- **Material provided**
- - - - -
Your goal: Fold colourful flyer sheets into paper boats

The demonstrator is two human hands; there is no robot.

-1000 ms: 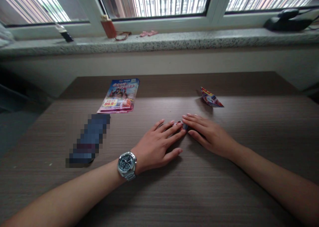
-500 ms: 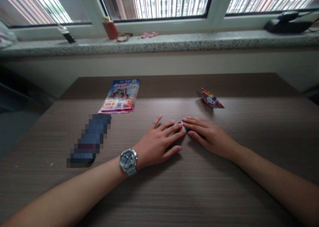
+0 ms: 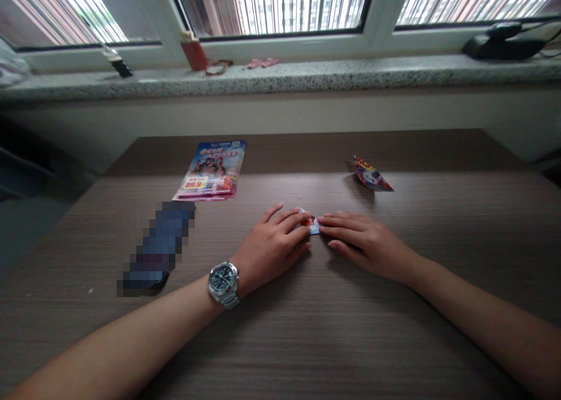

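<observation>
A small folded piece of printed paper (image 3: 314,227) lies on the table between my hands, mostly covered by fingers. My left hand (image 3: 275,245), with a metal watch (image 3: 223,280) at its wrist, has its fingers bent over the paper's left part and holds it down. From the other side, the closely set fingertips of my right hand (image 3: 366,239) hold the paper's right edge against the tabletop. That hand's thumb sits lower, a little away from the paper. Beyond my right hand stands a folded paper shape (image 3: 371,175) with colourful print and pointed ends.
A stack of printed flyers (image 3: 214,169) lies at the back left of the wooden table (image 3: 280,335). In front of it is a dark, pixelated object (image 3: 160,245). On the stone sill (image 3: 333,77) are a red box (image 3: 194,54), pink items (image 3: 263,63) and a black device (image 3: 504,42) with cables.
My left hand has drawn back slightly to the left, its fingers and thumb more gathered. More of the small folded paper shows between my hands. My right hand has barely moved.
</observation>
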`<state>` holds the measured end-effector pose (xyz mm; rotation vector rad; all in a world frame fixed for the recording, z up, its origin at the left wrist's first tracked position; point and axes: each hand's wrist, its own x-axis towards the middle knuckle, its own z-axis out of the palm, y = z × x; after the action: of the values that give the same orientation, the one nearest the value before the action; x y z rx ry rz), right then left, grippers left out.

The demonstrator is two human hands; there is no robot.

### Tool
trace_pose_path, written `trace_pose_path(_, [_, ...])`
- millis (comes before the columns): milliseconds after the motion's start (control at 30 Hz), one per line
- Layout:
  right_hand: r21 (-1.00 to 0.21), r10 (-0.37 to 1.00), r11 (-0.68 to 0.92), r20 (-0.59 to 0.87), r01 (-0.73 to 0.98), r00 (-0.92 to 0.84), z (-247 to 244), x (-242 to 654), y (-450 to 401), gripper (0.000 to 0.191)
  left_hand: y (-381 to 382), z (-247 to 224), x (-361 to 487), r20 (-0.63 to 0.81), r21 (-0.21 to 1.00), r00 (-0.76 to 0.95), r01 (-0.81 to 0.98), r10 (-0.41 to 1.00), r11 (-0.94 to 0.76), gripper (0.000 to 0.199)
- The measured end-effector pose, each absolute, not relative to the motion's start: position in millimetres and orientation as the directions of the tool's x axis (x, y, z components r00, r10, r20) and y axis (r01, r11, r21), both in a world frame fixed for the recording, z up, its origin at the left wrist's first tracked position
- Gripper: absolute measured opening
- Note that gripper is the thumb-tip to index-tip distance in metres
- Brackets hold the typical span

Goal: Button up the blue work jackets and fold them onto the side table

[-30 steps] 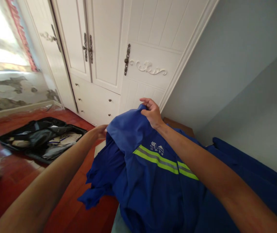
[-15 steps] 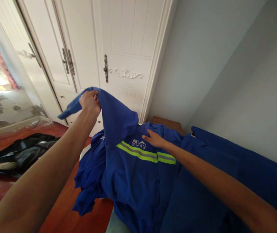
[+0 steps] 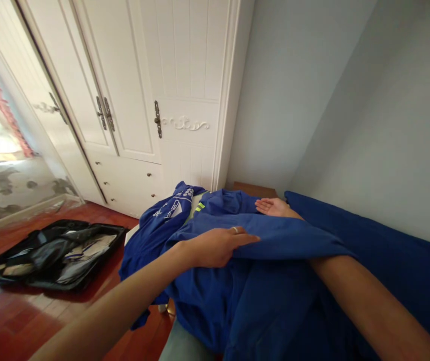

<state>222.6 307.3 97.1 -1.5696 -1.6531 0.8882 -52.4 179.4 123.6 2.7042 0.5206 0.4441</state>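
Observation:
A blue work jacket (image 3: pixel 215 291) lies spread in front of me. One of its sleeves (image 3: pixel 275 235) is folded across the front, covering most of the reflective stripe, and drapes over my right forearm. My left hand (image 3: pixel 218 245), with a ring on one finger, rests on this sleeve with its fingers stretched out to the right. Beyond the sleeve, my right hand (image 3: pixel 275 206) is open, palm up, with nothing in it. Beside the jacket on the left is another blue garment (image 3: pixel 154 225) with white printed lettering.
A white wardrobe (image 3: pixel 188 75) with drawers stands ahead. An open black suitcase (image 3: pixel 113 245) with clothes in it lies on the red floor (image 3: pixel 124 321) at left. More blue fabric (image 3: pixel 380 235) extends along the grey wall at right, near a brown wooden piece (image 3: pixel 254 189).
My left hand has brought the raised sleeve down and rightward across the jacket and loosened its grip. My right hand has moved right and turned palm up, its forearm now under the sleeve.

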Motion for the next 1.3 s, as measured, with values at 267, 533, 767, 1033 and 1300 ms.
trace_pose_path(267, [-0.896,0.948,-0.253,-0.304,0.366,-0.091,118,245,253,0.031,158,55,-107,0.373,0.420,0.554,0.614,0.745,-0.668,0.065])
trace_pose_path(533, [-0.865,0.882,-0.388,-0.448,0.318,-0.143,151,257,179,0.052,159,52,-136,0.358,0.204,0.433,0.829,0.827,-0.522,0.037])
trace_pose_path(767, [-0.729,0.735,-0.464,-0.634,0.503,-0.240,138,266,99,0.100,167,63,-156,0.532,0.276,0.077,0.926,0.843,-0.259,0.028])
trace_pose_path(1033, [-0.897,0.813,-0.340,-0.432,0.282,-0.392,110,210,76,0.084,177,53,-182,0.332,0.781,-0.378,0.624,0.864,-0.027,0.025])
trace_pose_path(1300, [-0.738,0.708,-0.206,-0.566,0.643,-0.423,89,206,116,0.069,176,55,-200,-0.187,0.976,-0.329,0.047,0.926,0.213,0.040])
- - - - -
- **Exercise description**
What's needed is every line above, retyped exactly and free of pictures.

- **Response box**
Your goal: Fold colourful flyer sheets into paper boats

The demonstrator is two human hands; there is no robot.

-1000 ms: 
-500 ms: 
+0 ms: 

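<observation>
A small folded piece of printed paper (image 3: 314,227) lies on the table between my hands, mostly covered by fingers. My left hand (image 3: 275,245), with a metal watch (image 3: 223,280) at its wrist, has its fingers bent over the paper's left part and holds it down. From the other side, the closely set fingertips of my right hand (image 3: 366,239) hold the paper's right edge against the tabletop. That hand's thumb sits lower, a little away from the paper. Beyond my right hand stands a folded paper shape (image 3: 371,175) with colourful print and pointed ends.
A stack of printed flyers (image 3: 214,169) lies at the back left of the wooden table (image 3: 280,335). In front of it is a dark, pixelated object (image 3: 160,245). On the stone sill (image 3: 333,77) are a red box (image 3: 194,54), pink items (image 3: 263,63) and a black device (image 3: 504,42) with cables.
My left hand has drawn back slightly to the left, its fingers and thumb more gathered. More of the small folded paper shows between my hands. My right hand has barely moved.
</observation>
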`<state>` holds the measured end-effector pose (xyz mm; rotation vector rad; all in a world frame fixed for the recording, z up, its origin at the left wrist's first tracked position; point and axes: each hand's wrist, its own x-axis towards the middle knuckle, its own z-axis out of the palm, y = z × x; after the action: of the values that give the same orientation, the one nearest the value before the action; x y z rx ry rz), right then left, grippers left out.

The demonstrator is two human hands; there is no robot.

### Tool
trace_pose_path, written `trace_pose_path(_, [_, ...])`
- millis (comes before the columns): milliseconds after the motion's start (control at 30 Hz), one per line
- Layout:
  right_hand: r21 (-1.00 to 0.21), r10 (-0.37 to 1.00), r11 (-0.68 to 0.92), r20 (-0.59 to 0.87), r01 (-0.73 to 0.98), r00 (-0.92 to 0.84), z (-247 to 244), x (-242 to 654), y (-450 to 401), gripper (0.000 to 0.191)
  left_hand: y (-381 to 382), z (-247 to 224), x (-361 to 487), r20 (-0.63 to 0.81), r21 (-0.21 to 1.00), r00 (-0.76 to 0.95), r01 (-0.81 to 0.98), r10 (-0.41 to 1.00), r11 (-0.94 to 0.76), gripper (0.000 to 0.199)
- The measured end-effector pose, each absolute, not relative to the motion's start: position in millimetres and orientation as the directions of the tool's x axis (x, y, z components r00, r10, r20) and y axis (r01, r11, r21), both in a world frame fixed for the recording, z up, its origin at the left wrist's first tracked position
- Gripper: absolute measured opening
- Note that gripper is the thumb-tip to index-tip distance in metres
- Brackets hold the typical span

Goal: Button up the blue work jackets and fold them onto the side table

[-30 steps] 
[-15 steps] 
[+0 steps] 

<state>222.6 307.3 97.1 -1.5696 -1.6531 0.8882 -52.4 179.4 123.6 2.7042 0.5206 0.4441</state>
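Observation:
A blue work jacket (image 3: pixel 215 291) lies spread in front of me. One of its sleeves (image 3: pixel 275 235) is folded across the front, covering most of the reflective stripe, and drapes over my right forearm. My left hand (image 3: pixel 218 245), with a ring on one finger, rests on this sleeve with its fingers stretched out to the right. Beyond the sleeve, my right hand (image 3: pixel 275 206) is open, palm up, with nothing in it. Beside the jacket on the left is another blue garment (image 3: pixel 154 225) with white printed lettering.
A white wardrobe (image 3: pixel 188 75) with drawers stands ahead. An open black suitcase (image 3: pixel 113 245) with clothes in it lies on the red floor (image 3: pixel 124 321) at left. More blue fabric (image 3: pixel 380 235) extends along the grey wall at right, near a brown wooden piece (image 3: pixel 254 189).
My left hand has brought the raised sleeve down and rightward across the jacket and loosened its grip. My right hand has moved right and turned palm up, its forearm now under the sleeve.
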
Motion for the next 1.3 s, as measured, with values at 267, 533, 767, 1033 and 1300 ms.
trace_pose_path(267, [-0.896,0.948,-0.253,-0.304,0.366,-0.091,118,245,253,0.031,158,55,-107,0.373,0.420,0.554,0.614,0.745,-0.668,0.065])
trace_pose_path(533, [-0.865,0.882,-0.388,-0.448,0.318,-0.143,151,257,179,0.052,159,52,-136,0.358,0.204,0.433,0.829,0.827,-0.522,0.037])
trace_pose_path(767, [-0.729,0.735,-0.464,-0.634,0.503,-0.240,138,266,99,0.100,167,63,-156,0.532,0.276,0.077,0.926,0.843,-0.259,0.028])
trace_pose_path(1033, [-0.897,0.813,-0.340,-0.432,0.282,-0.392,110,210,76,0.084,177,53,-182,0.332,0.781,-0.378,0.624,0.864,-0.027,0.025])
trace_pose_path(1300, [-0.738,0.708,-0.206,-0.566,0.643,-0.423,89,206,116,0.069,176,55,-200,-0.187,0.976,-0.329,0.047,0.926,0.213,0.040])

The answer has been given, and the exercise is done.